### Try it:
Say how many lines in the entries contain "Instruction", giving only the number.

### Material for this task:
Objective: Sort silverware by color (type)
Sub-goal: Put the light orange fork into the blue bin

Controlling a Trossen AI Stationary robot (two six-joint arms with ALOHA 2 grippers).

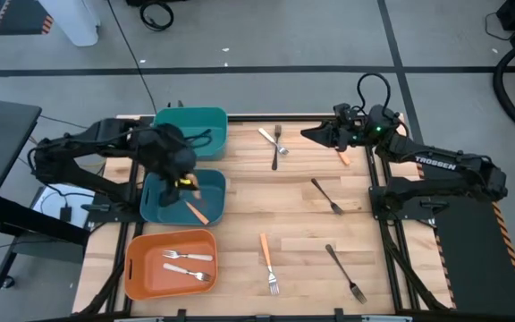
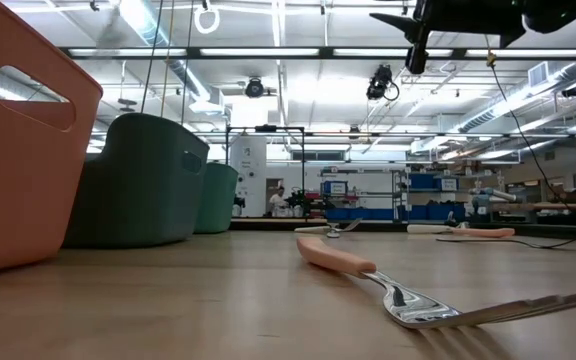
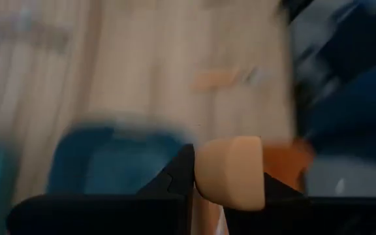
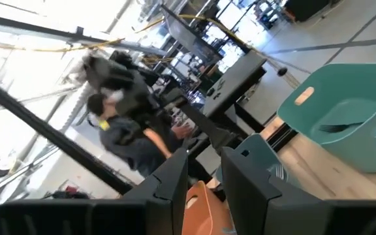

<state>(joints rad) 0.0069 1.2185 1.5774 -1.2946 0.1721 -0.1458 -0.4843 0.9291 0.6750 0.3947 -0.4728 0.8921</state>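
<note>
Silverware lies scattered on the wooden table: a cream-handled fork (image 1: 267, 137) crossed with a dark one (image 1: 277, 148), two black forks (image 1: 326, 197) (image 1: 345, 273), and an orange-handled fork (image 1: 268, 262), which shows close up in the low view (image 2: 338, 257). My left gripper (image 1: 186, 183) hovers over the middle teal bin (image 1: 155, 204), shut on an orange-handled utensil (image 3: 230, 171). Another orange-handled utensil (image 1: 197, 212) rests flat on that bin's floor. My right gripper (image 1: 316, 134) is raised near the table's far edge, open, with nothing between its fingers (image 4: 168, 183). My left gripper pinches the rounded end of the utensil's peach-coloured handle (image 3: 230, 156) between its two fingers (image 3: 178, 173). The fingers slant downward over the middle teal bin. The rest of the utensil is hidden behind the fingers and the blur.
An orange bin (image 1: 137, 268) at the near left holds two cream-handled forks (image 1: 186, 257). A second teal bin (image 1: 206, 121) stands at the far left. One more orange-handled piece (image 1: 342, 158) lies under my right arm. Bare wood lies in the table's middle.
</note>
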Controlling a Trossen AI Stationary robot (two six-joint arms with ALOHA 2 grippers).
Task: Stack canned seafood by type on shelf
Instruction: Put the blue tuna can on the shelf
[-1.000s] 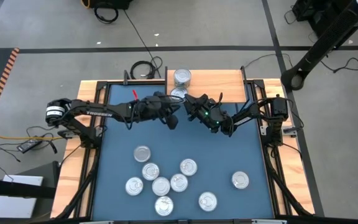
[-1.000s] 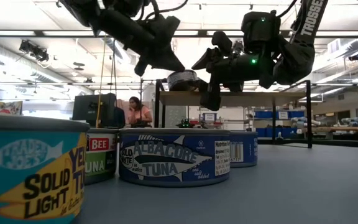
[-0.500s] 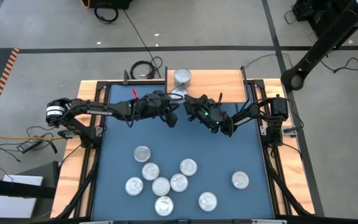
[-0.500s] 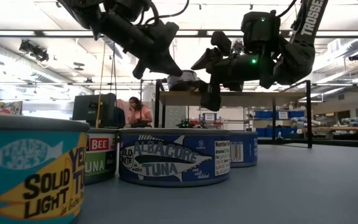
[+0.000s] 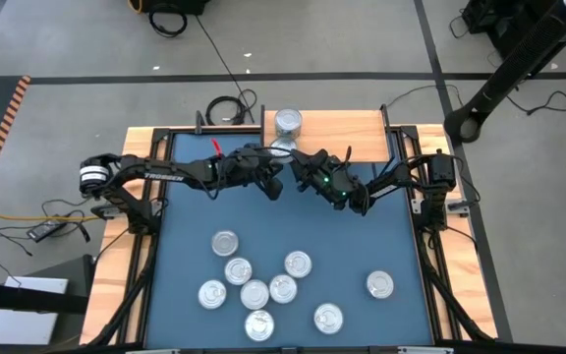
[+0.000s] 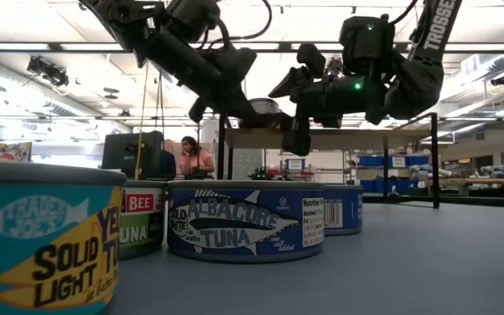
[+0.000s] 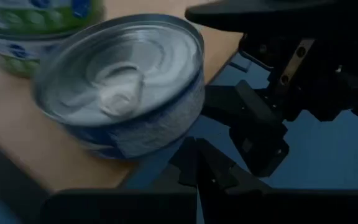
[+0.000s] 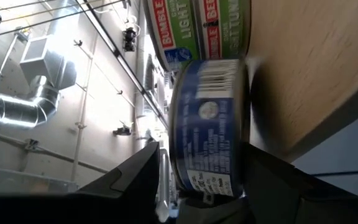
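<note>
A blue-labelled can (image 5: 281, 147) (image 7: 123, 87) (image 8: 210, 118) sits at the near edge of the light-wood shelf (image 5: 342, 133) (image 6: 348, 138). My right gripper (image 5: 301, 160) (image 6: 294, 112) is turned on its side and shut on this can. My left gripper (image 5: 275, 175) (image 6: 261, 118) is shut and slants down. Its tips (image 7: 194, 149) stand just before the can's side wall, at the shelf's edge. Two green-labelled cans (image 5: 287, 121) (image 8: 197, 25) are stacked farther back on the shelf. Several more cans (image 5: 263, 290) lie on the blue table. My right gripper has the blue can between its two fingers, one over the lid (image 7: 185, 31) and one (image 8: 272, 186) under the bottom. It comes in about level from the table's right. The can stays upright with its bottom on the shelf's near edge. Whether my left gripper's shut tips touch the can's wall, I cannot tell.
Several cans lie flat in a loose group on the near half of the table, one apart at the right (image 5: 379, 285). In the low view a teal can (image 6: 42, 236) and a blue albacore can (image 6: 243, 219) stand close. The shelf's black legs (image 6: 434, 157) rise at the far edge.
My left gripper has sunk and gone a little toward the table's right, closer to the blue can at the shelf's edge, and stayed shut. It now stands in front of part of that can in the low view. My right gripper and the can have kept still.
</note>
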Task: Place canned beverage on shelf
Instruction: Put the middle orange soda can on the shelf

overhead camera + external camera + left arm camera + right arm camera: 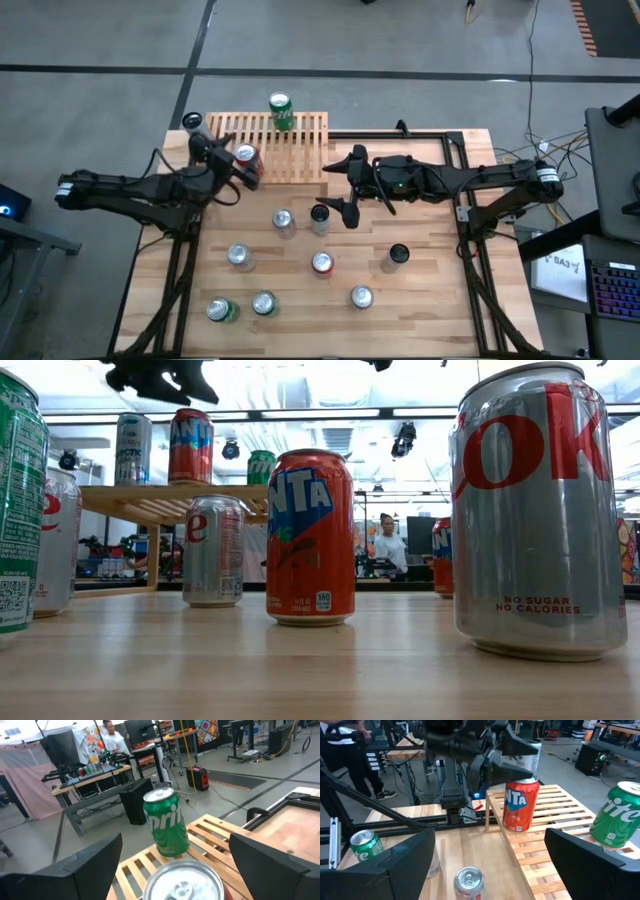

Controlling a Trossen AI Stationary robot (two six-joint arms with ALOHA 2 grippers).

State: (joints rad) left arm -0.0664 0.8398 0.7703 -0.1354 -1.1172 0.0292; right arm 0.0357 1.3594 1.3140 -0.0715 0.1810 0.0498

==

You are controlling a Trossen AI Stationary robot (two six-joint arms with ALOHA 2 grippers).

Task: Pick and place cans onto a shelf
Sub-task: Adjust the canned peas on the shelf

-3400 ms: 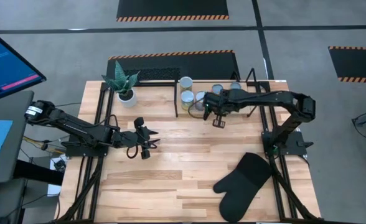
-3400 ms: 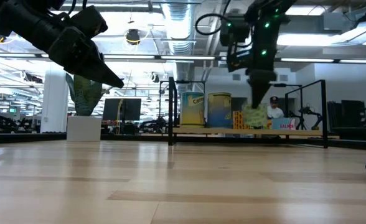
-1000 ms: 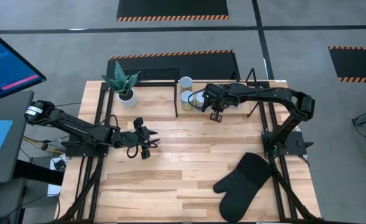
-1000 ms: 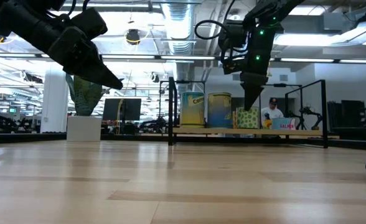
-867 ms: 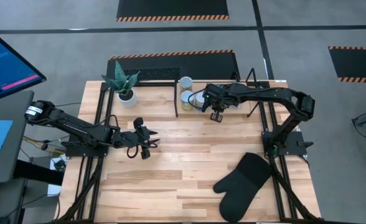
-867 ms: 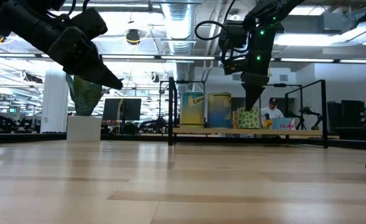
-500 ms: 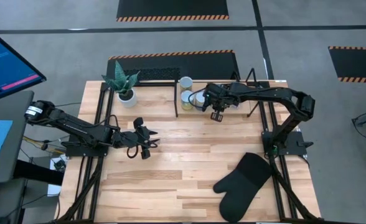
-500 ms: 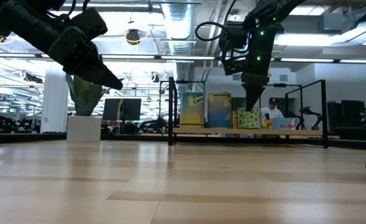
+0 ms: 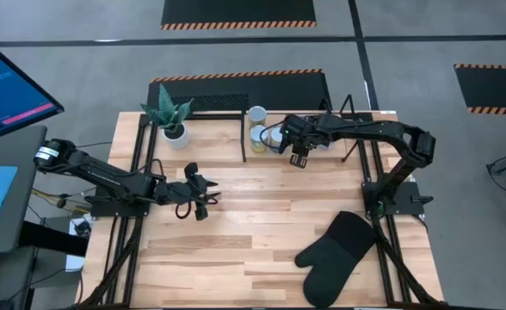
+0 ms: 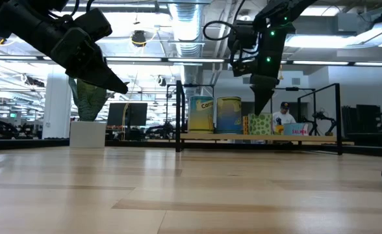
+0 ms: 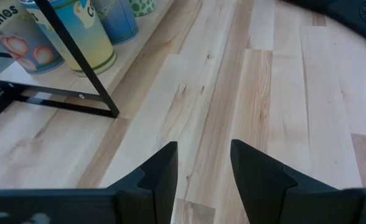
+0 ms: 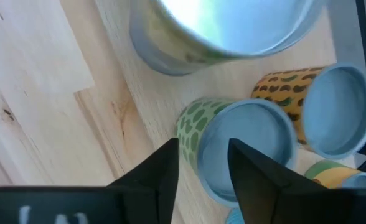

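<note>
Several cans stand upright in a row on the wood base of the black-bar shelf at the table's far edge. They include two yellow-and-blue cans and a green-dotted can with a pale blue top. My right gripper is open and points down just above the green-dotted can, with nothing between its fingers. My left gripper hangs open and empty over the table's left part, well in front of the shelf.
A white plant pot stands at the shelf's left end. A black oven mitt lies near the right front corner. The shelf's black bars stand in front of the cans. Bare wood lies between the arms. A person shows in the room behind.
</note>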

### Response box:
2